### INFORMATION PROVIDED
----------------

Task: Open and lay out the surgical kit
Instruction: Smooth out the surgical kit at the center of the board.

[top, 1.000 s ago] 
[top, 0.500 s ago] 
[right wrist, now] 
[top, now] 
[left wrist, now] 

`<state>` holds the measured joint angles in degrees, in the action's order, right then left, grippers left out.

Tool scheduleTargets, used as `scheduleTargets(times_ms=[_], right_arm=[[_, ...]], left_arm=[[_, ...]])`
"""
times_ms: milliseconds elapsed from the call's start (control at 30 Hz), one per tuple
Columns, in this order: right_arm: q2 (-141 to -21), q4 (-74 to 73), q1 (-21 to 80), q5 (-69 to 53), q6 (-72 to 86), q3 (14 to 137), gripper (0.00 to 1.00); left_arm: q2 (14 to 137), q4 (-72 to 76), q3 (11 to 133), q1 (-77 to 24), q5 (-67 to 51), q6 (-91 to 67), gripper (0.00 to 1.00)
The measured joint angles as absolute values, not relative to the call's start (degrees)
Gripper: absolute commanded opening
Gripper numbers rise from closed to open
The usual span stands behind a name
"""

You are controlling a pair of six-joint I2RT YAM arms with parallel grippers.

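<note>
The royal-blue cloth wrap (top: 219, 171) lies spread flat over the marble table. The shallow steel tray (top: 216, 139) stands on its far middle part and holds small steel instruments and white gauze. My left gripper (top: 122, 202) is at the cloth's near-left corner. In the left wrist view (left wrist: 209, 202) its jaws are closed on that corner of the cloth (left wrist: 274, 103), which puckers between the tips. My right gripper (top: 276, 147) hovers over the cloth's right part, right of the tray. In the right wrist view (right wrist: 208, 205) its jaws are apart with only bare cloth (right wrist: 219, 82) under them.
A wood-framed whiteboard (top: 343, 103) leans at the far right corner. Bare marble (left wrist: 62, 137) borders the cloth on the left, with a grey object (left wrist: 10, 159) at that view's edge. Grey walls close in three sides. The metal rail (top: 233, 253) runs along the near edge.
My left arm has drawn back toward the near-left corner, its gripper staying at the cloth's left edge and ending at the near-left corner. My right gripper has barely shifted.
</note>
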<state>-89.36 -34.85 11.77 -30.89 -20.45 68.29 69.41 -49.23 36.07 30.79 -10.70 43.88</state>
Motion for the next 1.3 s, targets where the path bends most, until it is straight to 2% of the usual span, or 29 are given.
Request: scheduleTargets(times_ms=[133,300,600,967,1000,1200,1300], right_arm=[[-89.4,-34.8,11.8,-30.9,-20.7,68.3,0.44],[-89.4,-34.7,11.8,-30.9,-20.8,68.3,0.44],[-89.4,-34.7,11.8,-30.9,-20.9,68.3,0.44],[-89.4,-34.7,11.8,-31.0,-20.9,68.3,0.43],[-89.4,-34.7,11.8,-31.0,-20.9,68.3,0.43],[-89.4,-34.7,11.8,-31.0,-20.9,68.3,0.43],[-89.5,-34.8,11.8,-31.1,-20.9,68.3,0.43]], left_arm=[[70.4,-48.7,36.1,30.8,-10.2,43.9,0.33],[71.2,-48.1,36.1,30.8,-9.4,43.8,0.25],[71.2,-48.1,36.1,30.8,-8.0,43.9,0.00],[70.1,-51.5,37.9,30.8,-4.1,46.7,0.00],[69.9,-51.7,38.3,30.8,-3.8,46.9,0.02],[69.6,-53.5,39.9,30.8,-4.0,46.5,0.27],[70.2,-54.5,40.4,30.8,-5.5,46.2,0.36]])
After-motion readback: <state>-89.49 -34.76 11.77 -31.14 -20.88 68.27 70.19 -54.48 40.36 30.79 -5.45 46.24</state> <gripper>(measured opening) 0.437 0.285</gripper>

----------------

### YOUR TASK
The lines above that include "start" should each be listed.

### RESPONSE FOR THIS EXERCISE
times_ms: milliseconds elapsed from the call's start (control at 30 Hz), one per tuple
The measured joint angles as absolute values, not relative to the call's start (degrees)

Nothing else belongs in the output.